Assignment - Tally how many lines in this material contain the word "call", and reply only with the count.
━━━━━━━━━━━━━━━━
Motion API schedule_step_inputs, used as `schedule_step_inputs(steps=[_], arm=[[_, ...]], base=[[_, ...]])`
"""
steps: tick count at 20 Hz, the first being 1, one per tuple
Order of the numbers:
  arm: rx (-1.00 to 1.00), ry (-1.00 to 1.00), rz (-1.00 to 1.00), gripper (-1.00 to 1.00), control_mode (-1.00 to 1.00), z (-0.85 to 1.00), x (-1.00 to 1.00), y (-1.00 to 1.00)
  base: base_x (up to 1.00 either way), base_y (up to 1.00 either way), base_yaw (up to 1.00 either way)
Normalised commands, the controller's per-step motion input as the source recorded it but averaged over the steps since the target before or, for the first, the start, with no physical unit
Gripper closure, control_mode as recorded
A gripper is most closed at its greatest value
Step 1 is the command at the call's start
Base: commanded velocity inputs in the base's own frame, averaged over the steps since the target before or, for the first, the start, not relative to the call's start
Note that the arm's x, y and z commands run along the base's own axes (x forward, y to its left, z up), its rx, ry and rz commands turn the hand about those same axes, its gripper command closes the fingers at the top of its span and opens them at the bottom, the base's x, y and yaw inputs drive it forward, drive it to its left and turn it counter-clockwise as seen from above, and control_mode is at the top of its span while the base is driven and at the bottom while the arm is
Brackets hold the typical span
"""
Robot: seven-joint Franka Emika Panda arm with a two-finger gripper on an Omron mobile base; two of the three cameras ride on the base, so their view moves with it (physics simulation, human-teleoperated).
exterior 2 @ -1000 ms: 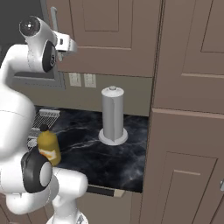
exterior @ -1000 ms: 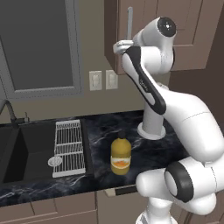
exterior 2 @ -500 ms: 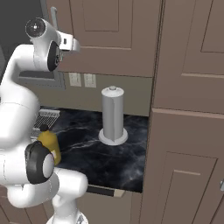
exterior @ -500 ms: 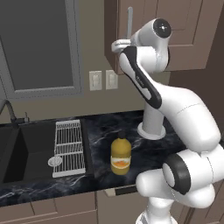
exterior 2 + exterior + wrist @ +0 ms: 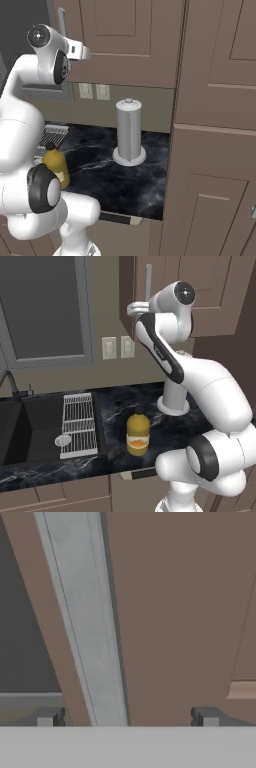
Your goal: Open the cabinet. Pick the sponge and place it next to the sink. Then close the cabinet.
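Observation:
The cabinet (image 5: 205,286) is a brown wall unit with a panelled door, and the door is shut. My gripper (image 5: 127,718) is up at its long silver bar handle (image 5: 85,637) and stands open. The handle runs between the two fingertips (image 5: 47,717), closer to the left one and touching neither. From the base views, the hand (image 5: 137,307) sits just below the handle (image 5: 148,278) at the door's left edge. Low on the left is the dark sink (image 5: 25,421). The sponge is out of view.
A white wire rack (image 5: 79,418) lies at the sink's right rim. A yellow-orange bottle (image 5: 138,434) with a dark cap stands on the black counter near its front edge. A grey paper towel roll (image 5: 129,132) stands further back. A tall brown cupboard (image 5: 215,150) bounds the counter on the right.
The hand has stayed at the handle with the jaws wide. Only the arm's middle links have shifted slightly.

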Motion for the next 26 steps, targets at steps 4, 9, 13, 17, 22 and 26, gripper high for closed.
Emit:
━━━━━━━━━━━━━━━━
Problem solution - 2